Je suis de ceux qui soutiennent la résidence des enfants en alternance au domicile de chacun des parents lorsque ces derniers ont des capacités éducatives équivalentes. Pourquoi l’un serait plus apte que l’autre sous prétexte qu’il est la mère ou le père ?
Certaines décisions de justice évoquent des « besoins de maternage » ou parle de la mère comme la figure d’attachement, ce qui peut néanmoins se concevoir pour certains enfants.
Mais si les critères d’âge et de proximité géographique des domiciles des parents étaient si simples, nous pourrions rentrer ces critères sur un site Internet et nous aurions automatiquement une décision de justice !

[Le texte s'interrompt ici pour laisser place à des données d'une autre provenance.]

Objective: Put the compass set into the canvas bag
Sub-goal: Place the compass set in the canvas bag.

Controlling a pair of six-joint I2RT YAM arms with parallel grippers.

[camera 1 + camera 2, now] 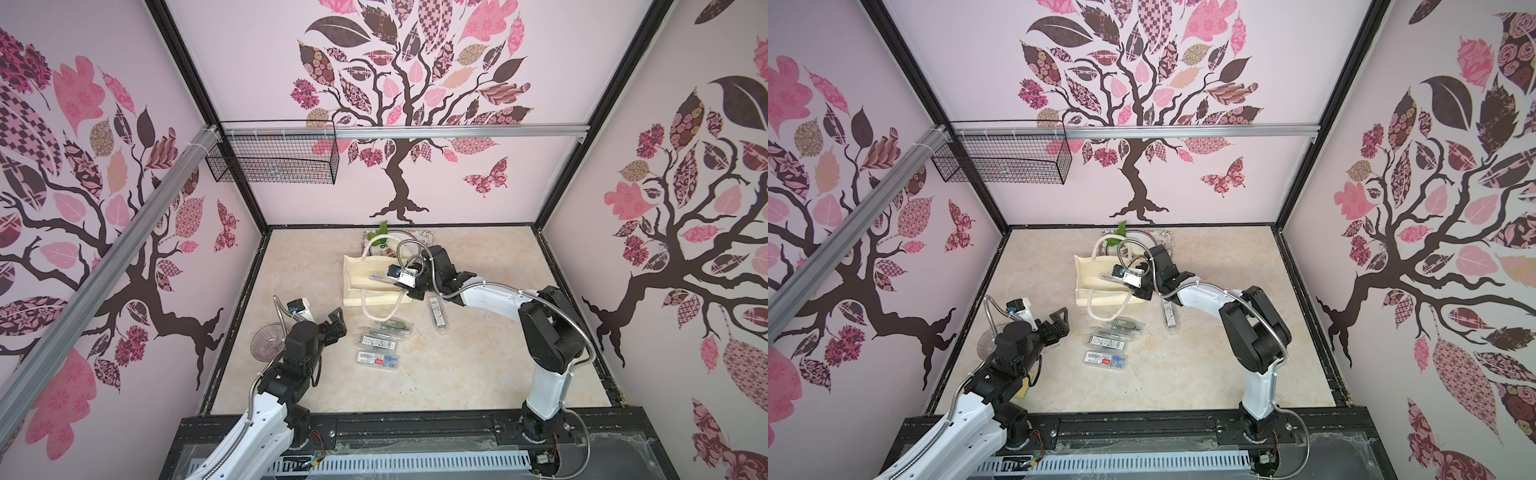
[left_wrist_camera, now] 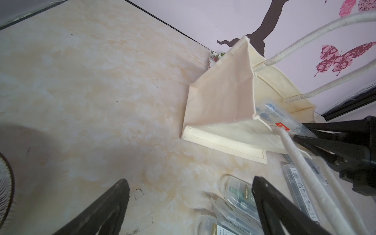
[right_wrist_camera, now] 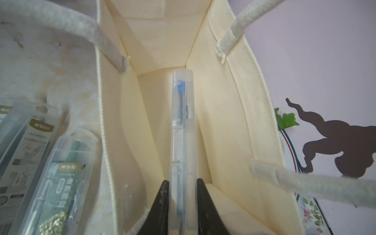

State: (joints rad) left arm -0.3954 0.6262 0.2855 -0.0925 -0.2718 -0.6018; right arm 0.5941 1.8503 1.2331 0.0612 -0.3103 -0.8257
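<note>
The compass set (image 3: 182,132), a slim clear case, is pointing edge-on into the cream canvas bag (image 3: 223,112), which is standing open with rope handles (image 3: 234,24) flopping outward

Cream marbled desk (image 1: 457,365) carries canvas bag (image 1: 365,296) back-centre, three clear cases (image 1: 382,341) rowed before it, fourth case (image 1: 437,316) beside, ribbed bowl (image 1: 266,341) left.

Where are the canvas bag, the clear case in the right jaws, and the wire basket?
canvas bag (image 2: 219,87): left wrist view, end panel.
clear case (image 3: 182,126): right wrist view, narrow edge.
wire basket (image 1: 274,160): in a top view, front mesh.
</note>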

Pourquoi certains n’entendent pas qu’il faut s’adapter à chaque enfant ? À chaque famille ?
Certains enfants de 3 ans vont vivre parfaitement une résidence alternée chez chacun des parents. Par contre, je n’oublierai jamais cette enfant de 12 ans qui me demande en audition si j’aurais envie de faire mes valises tous les dimanches et qui me dit ensuite « Bah moi NON, je les aime tous les deux mais NON ».
Tous les enfants n’ont pas la maturité et le discernement pour dire ce qui leur convient ou non … mais les parents ont ce rôle.

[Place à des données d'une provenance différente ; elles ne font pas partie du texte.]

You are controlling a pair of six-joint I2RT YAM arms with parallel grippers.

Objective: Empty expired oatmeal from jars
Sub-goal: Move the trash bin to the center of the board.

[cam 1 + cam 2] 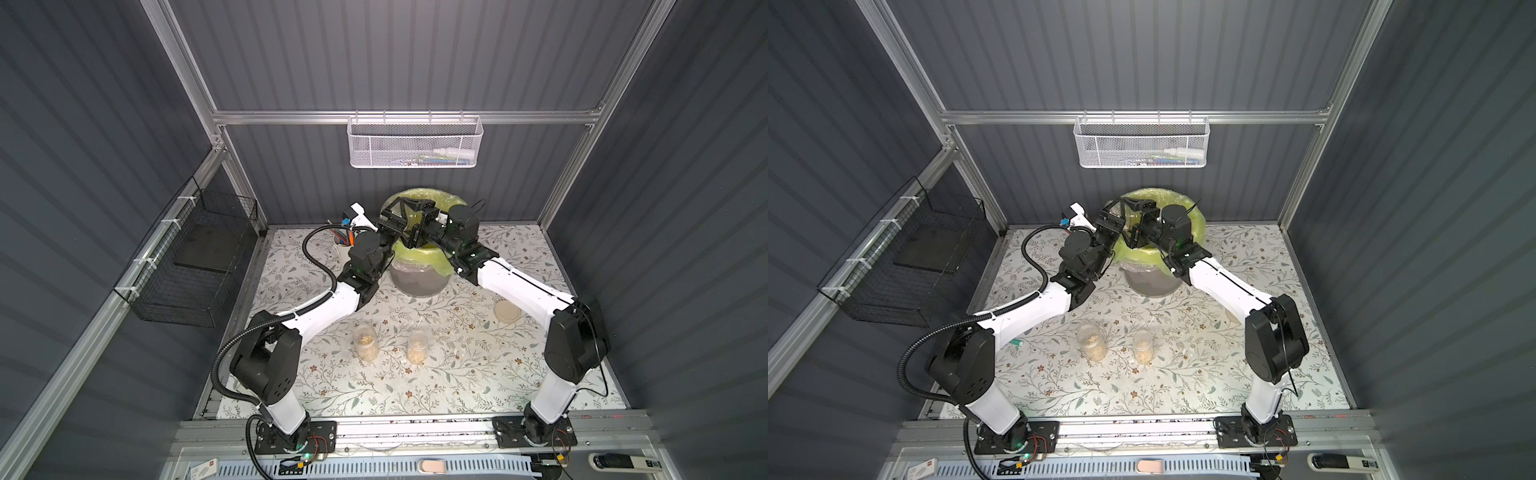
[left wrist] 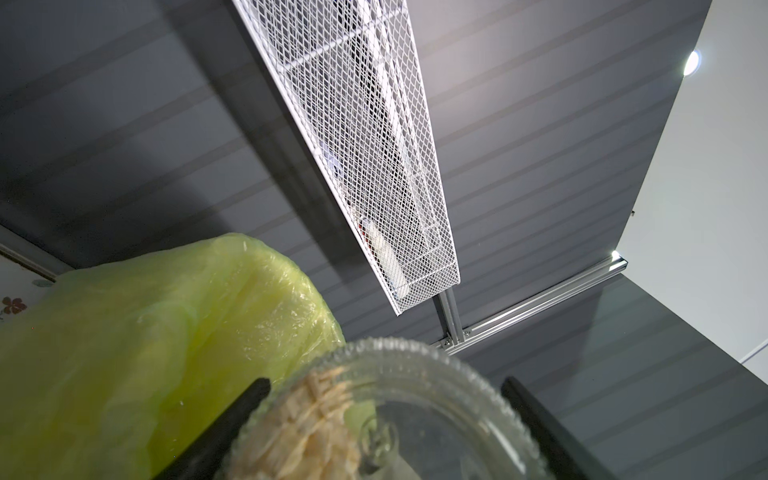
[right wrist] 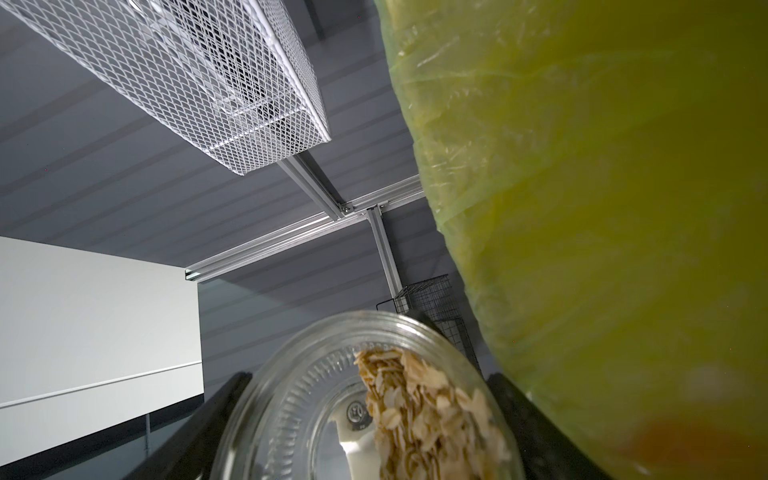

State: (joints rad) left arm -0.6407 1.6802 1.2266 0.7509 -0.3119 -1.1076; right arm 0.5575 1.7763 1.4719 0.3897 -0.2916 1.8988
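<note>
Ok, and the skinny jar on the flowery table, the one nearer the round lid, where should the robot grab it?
Probably around its round glass wall, about halfway up, coming in level from the robot's side. The skinny jar stands upright with oatmeal in the bottom, so a side grip keeps it steady for tipping. The other jar stands apart, leaving room on both sides.
</note>
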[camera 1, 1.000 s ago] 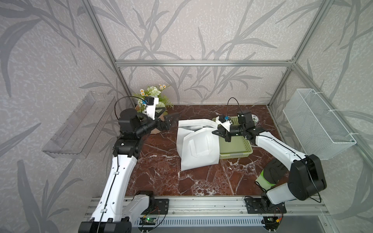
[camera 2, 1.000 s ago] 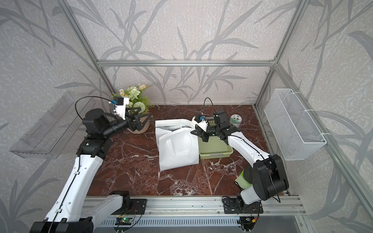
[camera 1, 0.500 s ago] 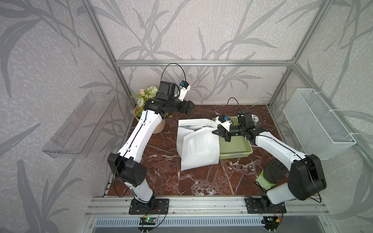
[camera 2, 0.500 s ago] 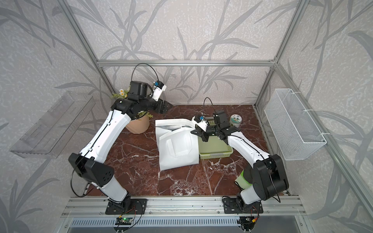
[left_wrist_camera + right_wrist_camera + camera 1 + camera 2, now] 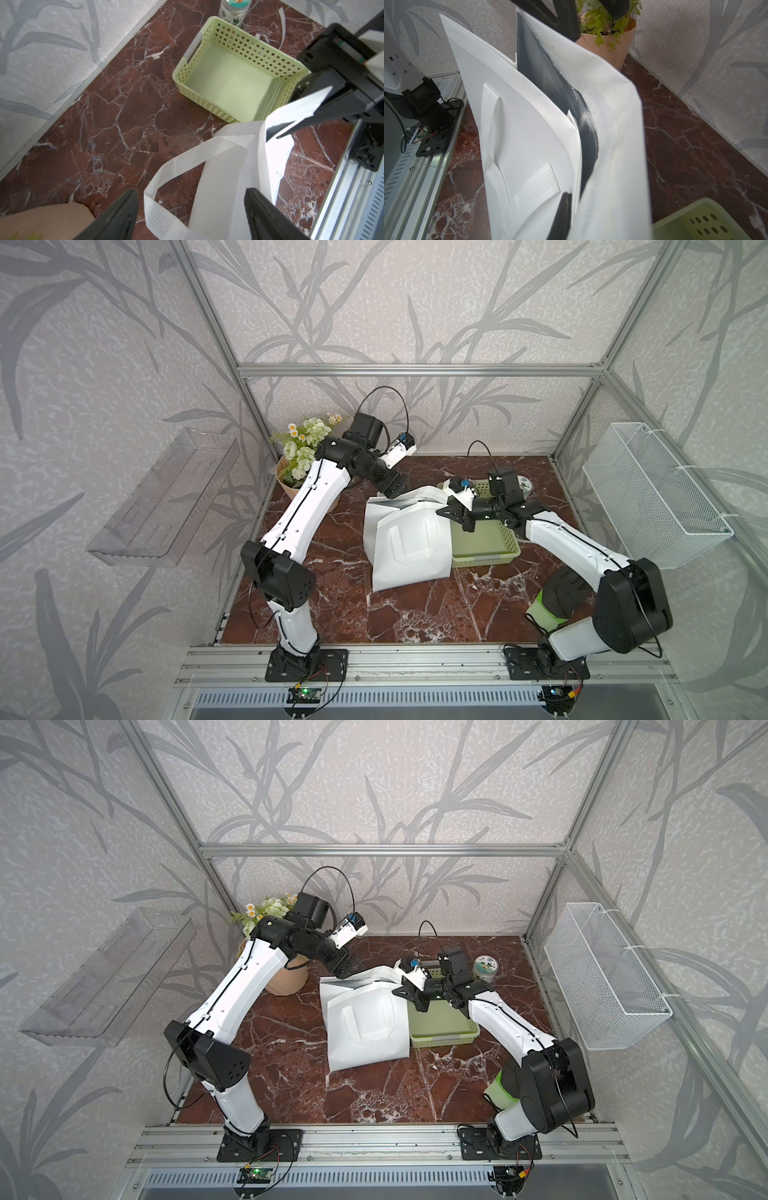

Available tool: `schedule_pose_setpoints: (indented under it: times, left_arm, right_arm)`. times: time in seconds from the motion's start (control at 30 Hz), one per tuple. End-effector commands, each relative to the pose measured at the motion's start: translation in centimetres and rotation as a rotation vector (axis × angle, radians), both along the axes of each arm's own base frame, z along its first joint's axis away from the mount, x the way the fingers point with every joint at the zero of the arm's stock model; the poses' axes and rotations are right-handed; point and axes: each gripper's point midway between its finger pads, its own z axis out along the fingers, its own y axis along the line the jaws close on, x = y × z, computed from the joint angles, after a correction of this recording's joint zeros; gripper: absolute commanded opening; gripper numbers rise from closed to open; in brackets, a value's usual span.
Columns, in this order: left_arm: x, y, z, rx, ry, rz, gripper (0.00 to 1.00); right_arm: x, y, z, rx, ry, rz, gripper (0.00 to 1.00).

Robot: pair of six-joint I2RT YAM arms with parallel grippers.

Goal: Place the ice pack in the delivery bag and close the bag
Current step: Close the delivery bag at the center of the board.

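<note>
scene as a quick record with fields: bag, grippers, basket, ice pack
bag: tall white fabric delivery bag with silver lining, mouth narrowly open
right gripper: shut on the bag's rim, basket side
left gripper: open over the bag's white loop handle, holding nothing
basket: pale green perforated plastic basket, empty, beside the bag
ice pack: not seen in any view

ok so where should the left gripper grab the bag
Probably the rim at the mouth's end away from the right gripper, coming from above: the bag stands mouth-up, its rim is a thin edge, and the open left gripper hangs over it.
</note>
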Motion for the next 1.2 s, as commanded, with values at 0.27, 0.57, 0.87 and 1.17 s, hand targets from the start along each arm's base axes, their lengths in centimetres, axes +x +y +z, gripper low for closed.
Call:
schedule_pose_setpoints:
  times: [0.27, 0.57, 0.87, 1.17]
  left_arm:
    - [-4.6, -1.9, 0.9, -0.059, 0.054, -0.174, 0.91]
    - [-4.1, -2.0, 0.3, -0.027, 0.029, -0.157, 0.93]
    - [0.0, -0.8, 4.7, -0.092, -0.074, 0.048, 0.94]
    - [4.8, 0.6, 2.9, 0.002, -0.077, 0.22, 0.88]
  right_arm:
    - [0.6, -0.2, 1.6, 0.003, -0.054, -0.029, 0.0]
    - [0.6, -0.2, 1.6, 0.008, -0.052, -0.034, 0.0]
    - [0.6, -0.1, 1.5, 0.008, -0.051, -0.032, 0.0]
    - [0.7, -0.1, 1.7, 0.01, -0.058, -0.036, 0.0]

- Est-ce que l’organisation que l’on projette est cohérente ? Est ce qu’elle assure à nos enfants une tranquillité d’esprit ?
Et surtout, par pitié : est-ce que nous parents nous sommes assez matures dans notre relation pour communiquer sereinement malgré la rupture ? Est-ce que nous protègerons nos enfants de nos propres amertumes vis-à-vis de l’autre ?

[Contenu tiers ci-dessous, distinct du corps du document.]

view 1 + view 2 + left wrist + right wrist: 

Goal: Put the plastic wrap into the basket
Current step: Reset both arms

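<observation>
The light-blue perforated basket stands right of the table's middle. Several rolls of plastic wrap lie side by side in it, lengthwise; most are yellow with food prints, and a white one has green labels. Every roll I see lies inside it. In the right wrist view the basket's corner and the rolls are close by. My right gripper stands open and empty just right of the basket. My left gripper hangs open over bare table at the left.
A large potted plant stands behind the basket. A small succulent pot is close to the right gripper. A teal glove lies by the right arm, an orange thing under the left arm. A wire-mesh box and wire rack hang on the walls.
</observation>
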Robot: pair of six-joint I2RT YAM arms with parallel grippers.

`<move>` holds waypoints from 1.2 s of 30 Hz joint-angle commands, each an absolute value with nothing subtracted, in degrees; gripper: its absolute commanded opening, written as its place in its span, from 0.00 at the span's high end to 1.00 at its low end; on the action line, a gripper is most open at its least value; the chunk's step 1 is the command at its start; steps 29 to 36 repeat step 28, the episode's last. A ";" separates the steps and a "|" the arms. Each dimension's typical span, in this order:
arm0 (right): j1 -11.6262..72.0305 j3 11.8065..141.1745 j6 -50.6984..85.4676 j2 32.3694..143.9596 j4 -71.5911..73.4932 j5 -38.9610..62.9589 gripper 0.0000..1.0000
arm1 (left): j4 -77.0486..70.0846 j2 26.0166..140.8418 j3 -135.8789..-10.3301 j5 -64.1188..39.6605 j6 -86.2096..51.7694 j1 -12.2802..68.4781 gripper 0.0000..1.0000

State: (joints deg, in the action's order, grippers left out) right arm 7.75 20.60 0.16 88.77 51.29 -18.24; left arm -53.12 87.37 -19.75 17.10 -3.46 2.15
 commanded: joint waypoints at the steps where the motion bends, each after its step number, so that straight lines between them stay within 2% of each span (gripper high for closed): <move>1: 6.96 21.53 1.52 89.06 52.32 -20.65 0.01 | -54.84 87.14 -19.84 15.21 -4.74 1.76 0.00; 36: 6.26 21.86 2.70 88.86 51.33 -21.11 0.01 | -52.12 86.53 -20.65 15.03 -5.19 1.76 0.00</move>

Car les enfants n’ont pas à savoir ce qui opposent les parents. Ils ne sont ni facteurs ni confidents des parents.
Un mode de garde est voué à l’échec si les parents ne se posent pas les bonnes questions.
Organiser sur des bases fragiles n’a aucun sens et deviendra même nocif pour le bien-être des enfants.
Réfléchissez-ensemble et, si vous n’y parvenez pas, demandez de l’aide pour que l’intérêt de l’enfant soit la priorité absolue.